*WORK TO COMPLETE*
Please copy, exactly as they appear below, the lines from the one containing "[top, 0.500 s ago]" through the one containing "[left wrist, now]".

*DATASET CONTENT*

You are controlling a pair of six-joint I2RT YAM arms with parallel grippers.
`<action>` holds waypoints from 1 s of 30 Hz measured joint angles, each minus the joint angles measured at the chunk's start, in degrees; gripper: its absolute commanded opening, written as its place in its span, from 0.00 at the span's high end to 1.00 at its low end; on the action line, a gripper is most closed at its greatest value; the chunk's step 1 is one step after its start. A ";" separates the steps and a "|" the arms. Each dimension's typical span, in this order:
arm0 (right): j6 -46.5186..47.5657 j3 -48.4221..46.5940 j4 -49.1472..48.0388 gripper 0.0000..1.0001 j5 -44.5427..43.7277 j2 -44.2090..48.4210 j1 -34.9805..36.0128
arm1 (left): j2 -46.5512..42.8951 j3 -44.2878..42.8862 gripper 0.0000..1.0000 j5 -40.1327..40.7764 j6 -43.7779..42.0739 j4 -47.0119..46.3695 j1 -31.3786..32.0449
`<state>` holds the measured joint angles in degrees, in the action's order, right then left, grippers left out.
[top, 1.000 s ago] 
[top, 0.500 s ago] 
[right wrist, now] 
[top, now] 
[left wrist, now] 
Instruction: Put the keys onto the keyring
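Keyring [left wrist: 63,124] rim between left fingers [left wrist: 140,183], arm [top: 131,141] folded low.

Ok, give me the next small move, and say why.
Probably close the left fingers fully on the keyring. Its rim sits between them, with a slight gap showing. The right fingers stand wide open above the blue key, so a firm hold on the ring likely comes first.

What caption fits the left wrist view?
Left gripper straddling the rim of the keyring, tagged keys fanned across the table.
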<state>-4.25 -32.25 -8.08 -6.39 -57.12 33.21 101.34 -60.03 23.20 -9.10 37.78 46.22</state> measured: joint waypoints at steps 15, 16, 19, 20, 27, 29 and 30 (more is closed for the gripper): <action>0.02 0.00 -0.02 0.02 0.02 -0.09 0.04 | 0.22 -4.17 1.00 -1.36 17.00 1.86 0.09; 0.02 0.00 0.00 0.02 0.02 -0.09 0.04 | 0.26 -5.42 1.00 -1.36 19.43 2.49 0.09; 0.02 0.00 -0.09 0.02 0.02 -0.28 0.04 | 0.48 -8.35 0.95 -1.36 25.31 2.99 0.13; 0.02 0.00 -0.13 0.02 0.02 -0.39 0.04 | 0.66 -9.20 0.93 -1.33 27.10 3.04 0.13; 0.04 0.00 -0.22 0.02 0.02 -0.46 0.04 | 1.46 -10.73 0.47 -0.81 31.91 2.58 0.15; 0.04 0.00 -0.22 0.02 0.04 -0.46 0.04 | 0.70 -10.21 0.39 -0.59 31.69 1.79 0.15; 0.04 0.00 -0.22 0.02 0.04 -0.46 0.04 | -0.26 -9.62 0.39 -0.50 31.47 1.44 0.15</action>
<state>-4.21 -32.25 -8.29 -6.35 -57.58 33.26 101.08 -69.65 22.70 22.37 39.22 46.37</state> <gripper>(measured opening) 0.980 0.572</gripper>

*ANSWER TO THIS PROBLEM*
[top, 0.500 s ago] 
[right wrist, now] 
[top, now] 
[left wrist, now] 

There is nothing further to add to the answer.